Top Headphones: Sennheiser Momentum On-Ear Wireless Headphones
Wireless headphone fans have suffered for years with floppy bass monstrosities that get crazy with the audio to cover up the deficiencies of wireless tech. Sennheiser, one of the best brands in headphones, has done a lot to solve those problems with its entry into the crowded Bluetooth headphones market. Using the Bluetooth aptX codec to solve the problems of less-than-stellar wireless audio, the Sennheiser Momentum On-Ear Wireless headphones promise punchy audio with great fidelity and active noise cancelling in a small package.
Top Bluetooth Speaker: Mass Fidelity Core
Little box, big punch. Mass Fidelity's Core Speaker is a highly attractive piece of tech, thanks to its glossy black top, cloth middle and chrome base. Most important, the $599 Core packs enough power to fill a large room with clear, nuanced audio -- blowing out speakers twice its size. The sonic punch only intensifies when you throw in the $399 wireless subwoofer, which adds another dimension of bass to the performance. The result is near concert-quality sound from a box that can fit neatly on your desk.
Top Robot: Meccanoid G15 KS
A new robotic best friend for children ages 3 to 80, the $399 Meccanoid G15 KS kit can be turned into a wide variety of configurations, from a WALL-E-like biped to a mechanized dinosaur. No matter how it looks, the Meccanoid can be programmed via a mobile app, voice commands or buttons on its body. A speaker and microphone allow it to talk back to you while wheels and arms let it roll around the house and perform complex motions.

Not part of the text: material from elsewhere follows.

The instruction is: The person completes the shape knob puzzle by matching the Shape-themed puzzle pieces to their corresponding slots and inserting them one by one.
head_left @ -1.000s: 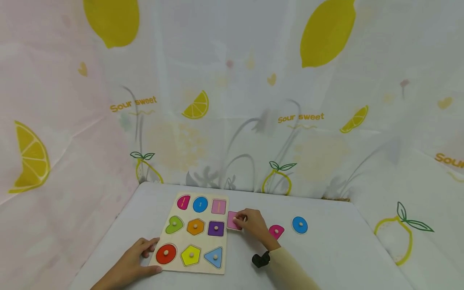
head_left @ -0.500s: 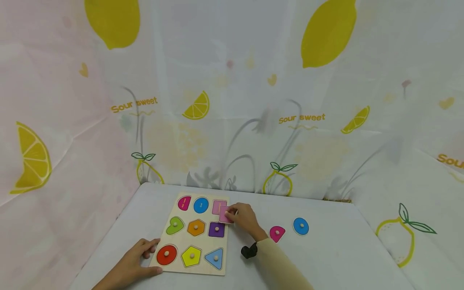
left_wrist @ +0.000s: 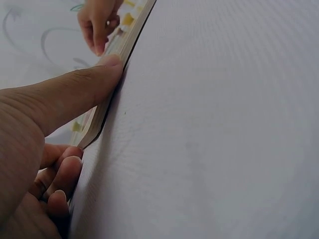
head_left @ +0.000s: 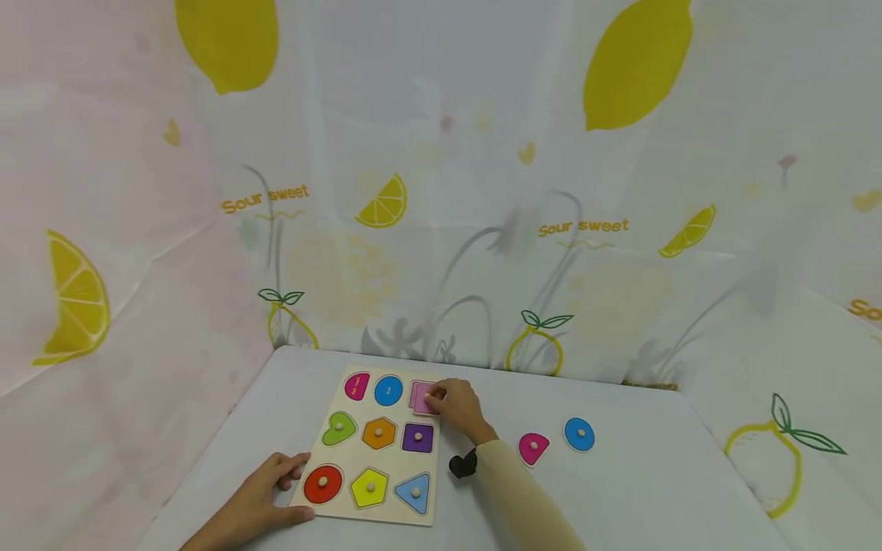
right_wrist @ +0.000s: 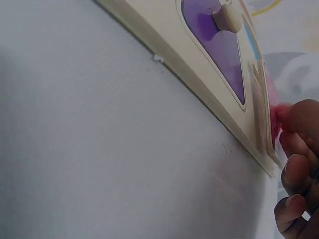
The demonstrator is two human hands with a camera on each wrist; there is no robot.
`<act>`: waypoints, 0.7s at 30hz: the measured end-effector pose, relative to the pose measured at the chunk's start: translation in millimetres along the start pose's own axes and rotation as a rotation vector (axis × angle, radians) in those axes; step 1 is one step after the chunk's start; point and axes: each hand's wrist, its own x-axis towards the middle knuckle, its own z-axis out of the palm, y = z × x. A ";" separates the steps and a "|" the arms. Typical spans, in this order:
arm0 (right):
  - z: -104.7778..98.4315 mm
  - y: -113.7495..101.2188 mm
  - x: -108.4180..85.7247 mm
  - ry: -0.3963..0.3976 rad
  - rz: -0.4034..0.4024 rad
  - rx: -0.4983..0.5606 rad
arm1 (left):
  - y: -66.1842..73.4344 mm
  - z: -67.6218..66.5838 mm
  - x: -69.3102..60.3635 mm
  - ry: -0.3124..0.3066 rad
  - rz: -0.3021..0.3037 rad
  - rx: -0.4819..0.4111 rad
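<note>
The wooden puzzle board (head_left: 388,457) lies on the table in the head view, holding coloured shapes with knobs. My left hand (head_left: 251,501) grips its near left corner; in the left wrist view the thumb of that hand (left_wrist: 55,104) presses the board's edge (left_wrist: 92,124), with curled fingers round the corner. At the far right recess my right hand (head_left: 460,407) pinches the knob of a pink square (head_left: 422,405), which overlaps the recess slightly off line. The right wrist view has the fingers of that hand (right_wrist: 299,159) beside the board's edge (right_wrist: 199,89), the square mostly hidden.
A magenta rounded piece (head_left: 530,457) and a blue circle (head_left: 574,442) lie on the white table (head_left: 641,490) to the right of the board. Behind and beside the table hangs a lemon-patterned cloth (head_left: 455,268).
My right hand has carried the pink square leftward from beside the board onto the far right recess. The left hand keeps its grip on the corner. The head view has shifted slightly.
</note>
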 end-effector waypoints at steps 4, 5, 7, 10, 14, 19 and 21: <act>0.6 -1.3 1.8 0.002 0.013 0.005 | -0.9 1.1 -0.3 0.004 0.008 -0.013; 1.3 -1.4 2.6 0.003 0.014 0.006 | -1.4 1.4 -0.4 0.006 0.008 -0.013; 3.0 -1.6 4.2 0.003 0.019 0.012 | -1.7 1.6 -0.4 0.008 0.009 -0.013; 5.1 -2.4 6.4 0.007 0.020 0.019 | -1.4 1.6 -0.1 0.007 -0.002 -0.014; 6.9 -4.0 8.9 0.004 0.016 0.017 | 0.7 0.5 -0.5 -0.002 -0.001 -0.018; 7.5 -6.2 11.1 -0.001 0.012 0.011 | 1.5 -0.4 -1.5 -0.003 0.014 -0.022; 8.0 -6.3 11.7 -0.003 0.017 0.012 | 0.7 0.1 -2.0 0.000 0.017 -0.020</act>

Top Car Tech: 2015 QNX Technology Concept Car
Not only will QNX's OS platform power more than 50 percent of next-gen car systems, its 2015 Technology Concept Car gives a vision of a future where automotive technology truly works with you, delivering the entertainment you want and the safety you need. More than just a tricked out Maserati, QNX's demo car features a plethora of cameras that can eliminate blind spots while driving and prevent collisions. With major automakers like Ford, GM and Audi adopting QNX's tech, it will be here sooner than you think.
Top Innovation: HP Zvr Virtual Reality Display
For so long, 3D has been the fetch technology companies have tried (and failed) to make happen. HP may have found the winning formula with the Zvr Virtual Reality Display, a 23.6-inch panel that looks like the teaching tool of the future. Working in tandem with four eye-tracking cameras, a pair of 3D glasses and a haptic stylus, the Zvr creates 3D holographic images in real time, creating uniquely immersive and educational experiences, such as exploring the inner workings of the human heart or dissecting a butterfly.